Your task>
Count each line below that has "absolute" anywhere in it. Answer with the total alone.

Items from a dataset>
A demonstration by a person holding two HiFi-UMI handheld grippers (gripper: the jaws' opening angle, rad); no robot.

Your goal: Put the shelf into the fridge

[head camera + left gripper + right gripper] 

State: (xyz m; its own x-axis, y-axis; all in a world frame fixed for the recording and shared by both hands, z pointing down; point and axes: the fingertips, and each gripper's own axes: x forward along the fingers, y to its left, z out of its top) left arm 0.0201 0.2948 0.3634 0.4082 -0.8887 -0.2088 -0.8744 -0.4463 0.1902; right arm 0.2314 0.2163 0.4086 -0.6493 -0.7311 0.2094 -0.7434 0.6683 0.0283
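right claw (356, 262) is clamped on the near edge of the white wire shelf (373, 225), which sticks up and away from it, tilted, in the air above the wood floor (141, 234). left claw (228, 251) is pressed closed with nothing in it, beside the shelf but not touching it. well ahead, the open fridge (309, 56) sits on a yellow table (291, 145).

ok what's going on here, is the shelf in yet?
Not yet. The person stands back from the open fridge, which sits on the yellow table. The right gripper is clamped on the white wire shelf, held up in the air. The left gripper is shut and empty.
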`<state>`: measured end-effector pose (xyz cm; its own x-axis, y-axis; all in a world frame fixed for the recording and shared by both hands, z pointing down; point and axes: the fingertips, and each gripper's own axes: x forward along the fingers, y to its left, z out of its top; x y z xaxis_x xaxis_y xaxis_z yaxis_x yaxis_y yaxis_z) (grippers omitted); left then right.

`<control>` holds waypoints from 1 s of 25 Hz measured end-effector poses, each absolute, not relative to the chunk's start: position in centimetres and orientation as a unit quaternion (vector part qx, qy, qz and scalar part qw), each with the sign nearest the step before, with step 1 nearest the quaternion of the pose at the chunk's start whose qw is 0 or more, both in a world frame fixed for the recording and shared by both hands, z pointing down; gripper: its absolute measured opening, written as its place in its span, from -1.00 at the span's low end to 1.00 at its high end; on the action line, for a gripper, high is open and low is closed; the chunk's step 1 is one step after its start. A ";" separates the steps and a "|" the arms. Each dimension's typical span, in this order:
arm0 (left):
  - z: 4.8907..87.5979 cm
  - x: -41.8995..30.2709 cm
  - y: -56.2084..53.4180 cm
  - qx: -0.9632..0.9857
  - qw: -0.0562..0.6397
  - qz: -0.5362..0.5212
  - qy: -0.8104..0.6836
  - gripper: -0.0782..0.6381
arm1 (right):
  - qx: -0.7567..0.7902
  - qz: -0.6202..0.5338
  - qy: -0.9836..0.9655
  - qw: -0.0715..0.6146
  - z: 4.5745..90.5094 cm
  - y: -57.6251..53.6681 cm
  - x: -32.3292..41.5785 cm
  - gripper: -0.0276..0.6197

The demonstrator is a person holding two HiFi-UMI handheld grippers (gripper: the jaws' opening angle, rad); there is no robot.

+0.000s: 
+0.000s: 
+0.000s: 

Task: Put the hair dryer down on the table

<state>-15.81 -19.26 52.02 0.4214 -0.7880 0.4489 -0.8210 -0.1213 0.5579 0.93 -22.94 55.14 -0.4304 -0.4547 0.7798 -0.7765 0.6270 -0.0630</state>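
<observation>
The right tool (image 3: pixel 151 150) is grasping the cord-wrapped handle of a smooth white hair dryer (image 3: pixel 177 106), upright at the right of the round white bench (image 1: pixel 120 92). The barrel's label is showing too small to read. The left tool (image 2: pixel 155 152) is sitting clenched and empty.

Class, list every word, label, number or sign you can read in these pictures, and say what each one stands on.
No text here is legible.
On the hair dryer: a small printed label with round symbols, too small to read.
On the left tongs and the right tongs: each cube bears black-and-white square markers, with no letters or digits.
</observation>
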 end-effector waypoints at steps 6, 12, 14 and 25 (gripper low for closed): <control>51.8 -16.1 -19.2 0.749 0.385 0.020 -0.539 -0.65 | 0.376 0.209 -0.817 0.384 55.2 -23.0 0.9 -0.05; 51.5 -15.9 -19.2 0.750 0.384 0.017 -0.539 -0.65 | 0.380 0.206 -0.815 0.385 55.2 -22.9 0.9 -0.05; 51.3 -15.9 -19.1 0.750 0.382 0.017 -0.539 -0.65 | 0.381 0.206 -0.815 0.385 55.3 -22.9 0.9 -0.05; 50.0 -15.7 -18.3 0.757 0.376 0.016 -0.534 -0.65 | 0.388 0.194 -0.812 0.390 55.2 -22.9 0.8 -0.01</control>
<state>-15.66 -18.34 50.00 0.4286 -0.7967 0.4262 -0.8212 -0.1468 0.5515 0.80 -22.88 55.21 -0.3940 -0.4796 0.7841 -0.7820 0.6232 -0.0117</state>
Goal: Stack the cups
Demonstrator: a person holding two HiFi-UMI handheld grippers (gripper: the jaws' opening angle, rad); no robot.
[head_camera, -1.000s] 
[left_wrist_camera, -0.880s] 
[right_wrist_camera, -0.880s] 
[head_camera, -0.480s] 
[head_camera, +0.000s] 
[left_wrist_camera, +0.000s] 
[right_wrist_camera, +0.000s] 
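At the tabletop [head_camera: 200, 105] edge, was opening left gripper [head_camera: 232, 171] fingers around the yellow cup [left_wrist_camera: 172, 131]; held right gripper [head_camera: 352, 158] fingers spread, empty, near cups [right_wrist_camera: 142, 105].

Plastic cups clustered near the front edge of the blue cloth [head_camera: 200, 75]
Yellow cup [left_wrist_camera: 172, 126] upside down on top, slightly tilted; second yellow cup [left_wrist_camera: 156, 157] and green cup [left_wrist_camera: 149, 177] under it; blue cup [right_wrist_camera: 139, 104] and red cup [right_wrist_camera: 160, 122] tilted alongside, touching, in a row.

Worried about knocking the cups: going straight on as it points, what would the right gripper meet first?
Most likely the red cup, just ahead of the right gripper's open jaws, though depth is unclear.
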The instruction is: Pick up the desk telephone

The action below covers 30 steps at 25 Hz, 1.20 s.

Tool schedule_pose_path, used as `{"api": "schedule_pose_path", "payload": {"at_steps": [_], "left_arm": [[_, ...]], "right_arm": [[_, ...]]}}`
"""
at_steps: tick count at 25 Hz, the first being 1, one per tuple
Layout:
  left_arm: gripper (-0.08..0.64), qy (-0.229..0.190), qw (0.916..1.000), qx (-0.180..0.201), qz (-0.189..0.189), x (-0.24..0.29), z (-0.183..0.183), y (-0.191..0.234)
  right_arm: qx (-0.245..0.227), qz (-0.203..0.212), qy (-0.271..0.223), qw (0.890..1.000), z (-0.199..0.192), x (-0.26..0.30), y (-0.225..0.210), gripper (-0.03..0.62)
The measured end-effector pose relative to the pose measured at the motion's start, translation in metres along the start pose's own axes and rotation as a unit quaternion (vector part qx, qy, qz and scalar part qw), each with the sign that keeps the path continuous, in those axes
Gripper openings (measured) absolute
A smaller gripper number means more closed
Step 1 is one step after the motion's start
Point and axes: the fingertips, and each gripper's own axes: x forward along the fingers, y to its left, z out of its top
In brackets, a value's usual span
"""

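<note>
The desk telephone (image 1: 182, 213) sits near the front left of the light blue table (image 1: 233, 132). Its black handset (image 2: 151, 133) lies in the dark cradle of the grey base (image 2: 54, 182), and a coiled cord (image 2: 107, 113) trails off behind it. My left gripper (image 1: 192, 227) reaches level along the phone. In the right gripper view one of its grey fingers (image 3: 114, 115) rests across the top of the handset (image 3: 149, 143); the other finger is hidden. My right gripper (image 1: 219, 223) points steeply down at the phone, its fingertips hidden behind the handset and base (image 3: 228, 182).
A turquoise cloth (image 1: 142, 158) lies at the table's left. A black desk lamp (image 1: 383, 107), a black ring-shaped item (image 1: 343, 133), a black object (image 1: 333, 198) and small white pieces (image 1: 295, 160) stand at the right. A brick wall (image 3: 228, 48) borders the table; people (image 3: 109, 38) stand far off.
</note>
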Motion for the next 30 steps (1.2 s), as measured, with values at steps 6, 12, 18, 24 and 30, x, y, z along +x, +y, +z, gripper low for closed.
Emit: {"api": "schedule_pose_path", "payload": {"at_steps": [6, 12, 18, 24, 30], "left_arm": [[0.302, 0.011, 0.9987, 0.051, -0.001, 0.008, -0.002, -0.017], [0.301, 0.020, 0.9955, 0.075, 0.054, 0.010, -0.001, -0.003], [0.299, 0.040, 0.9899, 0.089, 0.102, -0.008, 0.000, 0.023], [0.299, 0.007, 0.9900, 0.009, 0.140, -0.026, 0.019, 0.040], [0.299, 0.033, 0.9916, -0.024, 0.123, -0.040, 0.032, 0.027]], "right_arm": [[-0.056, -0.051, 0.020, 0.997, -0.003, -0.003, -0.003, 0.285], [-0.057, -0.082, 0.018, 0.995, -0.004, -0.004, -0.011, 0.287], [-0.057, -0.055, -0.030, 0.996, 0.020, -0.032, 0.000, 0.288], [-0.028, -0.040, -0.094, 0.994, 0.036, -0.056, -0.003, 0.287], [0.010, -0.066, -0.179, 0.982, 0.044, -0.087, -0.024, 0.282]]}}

Exercise answer>
2